NEW YORK Imports of oil country tubular goods (OCTG) spiked more than expected in August, with preliminary data showing inflows of 342,204 tonnes.
Thats up 61.8 percent from 211,479 tonnes imported in July and marks the highest level since May 2012, when 348,464 tonnes were brought ashore, according to the U.S. Commerce Departments Import Administration.
Argentina led the increase, with 96,024 tonnes compared with 7,340 tonnes in July and an average of 11,972 tonnes per month shipped to the United States during the first seven months of the year.
Market participants were surprised with the increase, as the country wasnt named in a recently filed anti-dumping case by domestic producers against nine countries. Sources had expected a rise in imports from some of the countries involved in the probe before preliminary decisions are made by Commerce later this year.
The U.S. International Trade Commission revoked anti-dumping duties on OCTG imports from Argentina to the United States in 2007.

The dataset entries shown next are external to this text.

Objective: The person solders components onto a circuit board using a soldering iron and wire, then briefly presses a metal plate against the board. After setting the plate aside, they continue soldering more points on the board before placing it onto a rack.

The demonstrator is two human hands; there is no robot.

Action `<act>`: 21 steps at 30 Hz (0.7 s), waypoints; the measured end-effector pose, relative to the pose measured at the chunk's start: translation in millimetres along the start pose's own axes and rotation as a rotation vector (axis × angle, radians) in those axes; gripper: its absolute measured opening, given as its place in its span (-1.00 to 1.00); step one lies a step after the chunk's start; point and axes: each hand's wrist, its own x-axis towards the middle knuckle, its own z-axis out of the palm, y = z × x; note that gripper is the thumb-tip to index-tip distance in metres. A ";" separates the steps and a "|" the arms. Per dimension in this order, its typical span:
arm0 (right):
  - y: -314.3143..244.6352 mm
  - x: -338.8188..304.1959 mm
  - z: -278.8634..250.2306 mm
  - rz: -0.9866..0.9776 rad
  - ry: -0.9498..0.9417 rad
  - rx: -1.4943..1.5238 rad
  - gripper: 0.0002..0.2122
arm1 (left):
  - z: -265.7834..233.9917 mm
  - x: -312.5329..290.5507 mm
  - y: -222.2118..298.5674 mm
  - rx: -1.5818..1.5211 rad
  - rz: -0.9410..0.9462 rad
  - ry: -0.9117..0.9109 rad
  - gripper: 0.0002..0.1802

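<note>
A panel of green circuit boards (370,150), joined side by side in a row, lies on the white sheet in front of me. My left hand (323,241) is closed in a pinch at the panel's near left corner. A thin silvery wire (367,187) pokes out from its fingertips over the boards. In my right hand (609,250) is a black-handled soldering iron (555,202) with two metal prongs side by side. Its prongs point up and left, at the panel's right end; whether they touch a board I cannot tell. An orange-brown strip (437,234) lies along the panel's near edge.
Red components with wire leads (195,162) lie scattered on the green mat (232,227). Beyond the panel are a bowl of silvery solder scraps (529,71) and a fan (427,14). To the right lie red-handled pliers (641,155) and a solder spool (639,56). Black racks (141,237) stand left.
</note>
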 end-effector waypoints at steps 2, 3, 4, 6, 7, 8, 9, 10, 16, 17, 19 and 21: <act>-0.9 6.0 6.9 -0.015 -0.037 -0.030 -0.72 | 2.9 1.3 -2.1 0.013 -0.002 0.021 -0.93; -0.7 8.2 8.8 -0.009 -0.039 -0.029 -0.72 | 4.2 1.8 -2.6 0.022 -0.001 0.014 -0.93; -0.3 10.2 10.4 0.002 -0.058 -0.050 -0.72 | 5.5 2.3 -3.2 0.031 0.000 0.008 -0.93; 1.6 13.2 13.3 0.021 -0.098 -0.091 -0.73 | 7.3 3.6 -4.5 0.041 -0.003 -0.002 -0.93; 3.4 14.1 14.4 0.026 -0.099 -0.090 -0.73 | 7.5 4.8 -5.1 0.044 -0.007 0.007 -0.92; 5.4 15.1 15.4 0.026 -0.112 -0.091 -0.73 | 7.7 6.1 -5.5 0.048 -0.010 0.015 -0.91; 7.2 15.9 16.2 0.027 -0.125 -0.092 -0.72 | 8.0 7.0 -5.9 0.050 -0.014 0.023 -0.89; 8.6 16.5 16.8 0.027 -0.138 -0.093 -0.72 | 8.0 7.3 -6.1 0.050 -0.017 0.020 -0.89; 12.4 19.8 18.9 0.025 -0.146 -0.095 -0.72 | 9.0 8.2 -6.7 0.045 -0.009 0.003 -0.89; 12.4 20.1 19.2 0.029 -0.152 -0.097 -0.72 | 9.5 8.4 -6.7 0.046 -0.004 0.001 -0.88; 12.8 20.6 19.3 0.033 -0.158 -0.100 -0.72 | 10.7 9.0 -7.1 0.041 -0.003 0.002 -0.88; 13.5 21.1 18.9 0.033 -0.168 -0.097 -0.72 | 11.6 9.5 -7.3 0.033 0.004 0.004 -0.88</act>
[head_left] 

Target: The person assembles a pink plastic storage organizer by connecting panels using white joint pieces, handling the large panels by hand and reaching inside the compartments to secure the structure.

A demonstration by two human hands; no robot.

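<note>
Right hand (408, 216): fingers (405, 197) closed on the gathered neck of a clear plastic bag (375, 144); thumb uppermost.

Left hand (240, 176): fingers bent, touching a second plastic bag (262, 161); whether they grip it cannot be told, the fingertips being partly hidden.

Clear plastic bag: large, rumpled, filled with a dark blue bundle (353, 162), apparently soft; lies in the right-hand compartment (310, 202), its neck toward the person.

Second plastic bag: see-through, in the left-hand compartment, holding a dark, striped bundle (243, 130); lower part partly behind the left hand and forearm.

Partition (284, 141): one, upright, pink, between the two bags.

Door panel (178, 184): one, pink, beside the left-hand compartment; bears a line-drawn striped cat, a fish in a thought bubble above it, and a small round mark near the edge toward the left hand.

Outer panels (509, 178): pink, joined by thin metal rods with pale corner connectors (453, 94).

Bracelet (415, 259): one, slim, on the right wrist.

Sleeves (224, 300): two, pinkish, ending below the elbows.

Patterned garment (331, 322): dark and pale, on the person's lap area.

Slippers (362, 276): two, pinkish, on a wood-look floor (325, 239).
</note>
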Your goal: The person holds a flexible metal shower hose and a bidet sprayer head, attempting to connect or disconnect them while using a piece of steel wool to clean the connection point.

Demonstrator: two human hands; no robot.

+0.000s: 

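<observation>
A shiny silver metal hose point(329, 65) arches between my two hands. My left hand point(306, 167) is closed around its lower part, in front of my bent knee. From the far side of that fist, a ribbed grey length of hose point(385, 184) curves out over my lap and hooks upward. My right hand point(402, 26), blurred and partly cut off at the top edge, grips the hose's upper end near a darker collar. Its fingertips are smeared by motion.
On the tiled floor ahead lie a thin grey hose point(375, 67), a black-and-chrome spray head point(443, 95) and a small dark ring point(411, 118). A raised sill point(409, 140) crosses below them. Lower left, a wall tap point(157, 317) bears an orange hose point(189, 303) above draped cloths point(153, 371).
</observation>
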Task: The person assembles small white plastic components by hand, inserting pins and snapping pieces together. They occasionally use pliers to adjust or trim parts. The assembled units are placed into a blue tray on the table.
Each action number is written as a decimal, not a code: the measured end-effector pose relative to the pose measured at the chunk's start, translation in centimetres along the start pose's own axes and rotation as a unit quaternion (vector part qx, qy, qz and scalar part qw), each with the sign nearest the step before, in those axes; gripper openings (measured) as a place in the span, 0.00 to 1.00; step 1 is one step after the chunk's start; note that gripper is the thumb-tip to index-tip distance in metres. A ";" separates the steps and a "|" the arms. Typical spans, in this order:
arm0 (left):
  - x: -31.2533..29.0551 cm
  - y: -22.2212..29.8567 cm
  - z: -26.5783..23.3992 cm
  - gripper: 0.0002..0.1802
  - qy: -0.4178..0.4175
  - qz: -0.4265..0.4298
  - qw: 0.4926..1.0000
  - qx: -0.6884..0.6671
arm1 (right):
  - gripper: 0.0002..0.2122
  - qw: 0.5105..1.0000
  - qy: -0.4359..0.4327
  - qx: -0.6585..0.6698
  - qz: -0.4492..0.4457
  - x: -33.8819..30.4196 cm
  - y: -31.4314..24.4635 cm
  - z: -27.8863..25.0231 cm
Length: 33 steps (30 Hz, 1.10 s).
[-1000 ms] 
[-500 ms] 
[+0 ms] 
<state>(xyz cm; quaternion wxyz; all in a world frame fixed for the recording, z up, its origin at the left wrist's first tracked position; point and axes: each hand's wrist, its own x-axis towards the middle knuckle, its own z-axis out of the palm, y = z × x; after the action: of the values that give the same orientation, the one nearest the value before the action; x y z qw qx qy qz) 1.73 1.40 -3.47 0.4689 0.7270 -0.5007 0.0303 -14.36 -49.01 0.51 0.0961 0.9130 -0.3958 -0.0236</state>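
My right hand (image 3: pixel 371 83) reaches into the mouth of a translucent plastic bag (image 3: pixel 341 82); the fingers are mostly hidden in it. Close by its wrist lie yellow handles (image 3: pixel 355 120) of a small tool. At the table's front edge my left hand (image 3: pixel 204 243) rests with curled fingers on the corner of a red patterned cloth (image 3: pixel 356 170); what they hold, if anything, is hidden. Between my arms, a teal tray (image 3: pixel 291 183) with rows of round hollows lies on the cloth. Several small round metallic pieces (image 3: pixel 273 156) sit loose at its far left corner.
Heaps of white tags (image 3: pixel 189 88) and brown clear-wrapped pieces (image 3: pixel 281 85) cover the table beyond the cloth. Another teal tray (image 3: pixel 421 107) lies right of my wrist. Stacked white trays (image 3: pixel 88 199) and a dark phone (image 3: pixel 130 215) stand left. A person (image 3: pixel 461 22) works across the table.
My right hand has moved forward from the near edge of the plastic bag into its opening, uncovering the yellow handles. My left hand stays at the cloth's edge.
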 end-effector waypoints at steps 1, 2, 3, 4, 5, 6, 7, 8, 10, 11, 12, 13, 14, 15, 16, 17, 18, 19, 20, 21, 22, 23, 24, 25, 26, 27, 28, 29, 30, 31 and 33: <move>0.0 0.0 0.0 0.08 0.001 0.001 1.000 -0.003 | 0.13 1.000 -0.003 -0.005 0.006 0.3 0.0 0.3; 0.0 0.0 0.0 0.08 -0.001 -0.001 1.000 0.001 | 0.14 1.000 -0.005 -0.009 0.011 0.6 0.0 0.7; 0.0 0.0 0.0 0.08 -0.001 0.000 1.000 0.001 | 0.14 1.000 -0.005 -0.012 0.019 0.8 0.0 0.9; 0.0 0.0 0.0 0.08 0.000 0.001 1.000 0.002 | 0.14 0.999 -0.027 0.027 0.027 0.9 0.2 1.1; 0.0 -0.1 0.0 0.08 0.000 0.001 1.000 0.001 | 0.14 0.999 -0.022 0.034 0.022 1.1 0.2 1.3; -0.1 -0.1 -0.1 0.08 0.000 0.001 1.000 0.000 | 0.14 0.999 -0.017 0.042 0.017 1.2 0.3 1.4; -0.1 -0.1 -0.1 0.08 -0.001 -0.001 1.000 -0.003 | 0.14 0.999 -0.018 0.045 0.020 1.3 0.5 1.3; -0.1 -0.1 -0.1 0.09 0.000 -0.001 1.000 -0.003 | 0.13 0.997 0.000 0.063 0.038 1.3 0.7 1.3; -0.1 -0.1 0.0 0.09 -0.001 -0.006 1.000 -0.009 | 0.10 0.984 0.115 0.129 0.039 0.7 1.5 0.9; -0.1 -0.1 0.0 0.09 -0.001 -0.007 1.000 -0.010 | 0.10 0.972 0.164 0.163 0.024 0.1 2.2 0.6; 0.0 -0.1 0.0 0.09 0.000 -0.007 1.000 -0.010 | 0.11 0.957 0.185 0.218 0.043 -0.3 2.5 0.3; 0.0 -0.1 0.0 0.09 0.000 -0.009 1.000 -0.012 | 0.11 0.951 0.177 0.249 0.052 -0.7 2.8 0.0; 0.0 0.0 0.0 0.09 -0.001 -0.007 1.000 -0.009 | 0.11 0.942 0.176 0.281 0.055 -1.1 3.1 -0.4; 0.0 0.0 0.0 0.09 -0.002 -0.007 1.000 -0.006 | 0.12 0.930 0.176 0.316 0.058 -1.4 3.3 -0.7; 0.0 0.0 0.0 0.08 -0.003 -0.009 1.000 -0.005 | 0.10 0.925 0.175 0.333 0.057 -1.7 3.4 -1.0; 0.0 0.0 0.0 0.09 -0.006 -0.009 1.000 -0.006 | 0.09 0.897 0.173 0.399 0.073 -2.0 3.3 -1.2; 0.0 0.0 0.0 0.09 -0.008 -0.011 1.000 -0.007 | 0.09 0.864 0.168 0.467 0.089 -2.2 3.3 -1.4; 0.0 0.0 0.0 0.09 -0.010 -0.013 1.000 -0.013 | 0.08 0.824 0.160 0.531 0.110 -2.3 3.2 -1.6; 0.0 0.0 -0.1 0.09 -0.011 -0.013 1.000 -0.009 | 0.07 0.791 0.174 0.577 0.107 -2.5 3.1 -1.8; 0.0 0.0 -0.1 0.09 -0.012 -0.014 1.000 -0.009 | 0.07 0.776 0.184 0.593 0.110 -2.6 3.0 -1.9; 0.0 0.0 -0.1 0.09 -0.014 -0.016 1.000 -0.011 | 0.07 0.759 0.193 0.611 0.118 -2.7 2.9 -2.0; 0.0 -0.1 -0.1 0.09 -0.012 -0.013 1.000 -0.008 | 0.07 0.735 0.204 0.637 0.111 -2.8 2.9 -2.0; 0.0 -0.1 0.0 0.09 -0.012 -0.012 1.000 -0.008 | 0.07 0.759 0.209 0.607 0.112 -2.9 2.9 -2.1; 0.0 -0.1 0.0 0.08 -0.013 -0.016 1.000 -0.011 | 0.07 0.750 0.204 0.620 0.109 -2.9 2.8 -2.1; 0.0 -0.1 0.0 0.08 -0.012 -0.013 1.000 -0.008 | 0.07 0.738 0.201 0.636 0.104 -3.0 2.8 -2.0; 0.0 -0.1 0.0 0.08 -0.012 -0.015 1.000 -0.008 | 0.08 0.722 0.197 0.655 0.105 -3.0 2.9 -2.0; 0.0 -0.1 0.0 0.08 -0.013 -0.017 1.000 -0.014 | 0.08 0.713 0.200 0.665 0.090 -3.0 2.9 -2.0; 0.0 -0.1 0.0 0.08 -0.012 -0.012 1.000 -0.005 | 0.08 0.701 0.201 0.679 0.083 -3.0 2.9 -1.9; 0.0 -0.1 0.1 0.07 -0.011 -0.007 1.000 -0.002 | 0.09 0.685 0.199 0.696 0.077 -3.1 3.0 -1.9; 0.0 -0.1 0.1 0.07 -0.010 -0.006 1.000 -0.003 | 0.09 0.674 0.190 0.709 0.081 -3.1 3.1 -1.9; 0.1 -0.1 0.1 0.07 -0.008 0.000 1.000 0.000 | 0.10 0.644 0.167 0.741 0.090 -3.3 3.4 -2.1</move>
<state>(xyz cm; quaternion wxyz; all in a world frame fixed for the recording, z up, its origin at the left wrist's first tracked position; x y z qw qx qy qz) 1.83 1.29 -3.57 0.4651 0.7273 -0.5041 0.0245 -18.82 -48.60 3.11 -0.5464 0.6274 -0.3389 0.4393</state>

South Korea shipped 78,081 tonnes of OCTG in August, according to the preliminary data, a 43.2-percent increase from July and the highest level since January, in line with expectations.
"We will see some increase in imports (from the countries involved in the OCTG case) and its reflected in what were seeing in the figures," one trader said.
Other countries involved in the case also shipped more in August than July, with India stepping up OCTG imports to 21,301 tonnes from 7,888 tonnes, Vietnam shipping 14,662 tonnes compared with 491.9 tonnes and Ukraine more than doubling its imports to 9,464 tonnes from 4,040 tonnes.
Meanwhile, preliminary line pipe imports totaled 159,092 tonnes in August, down 12 percent from 180,695 tonnes in July. The last time they fell below this level was in September 2012, when 148,369 tonnes of line pipe were imported.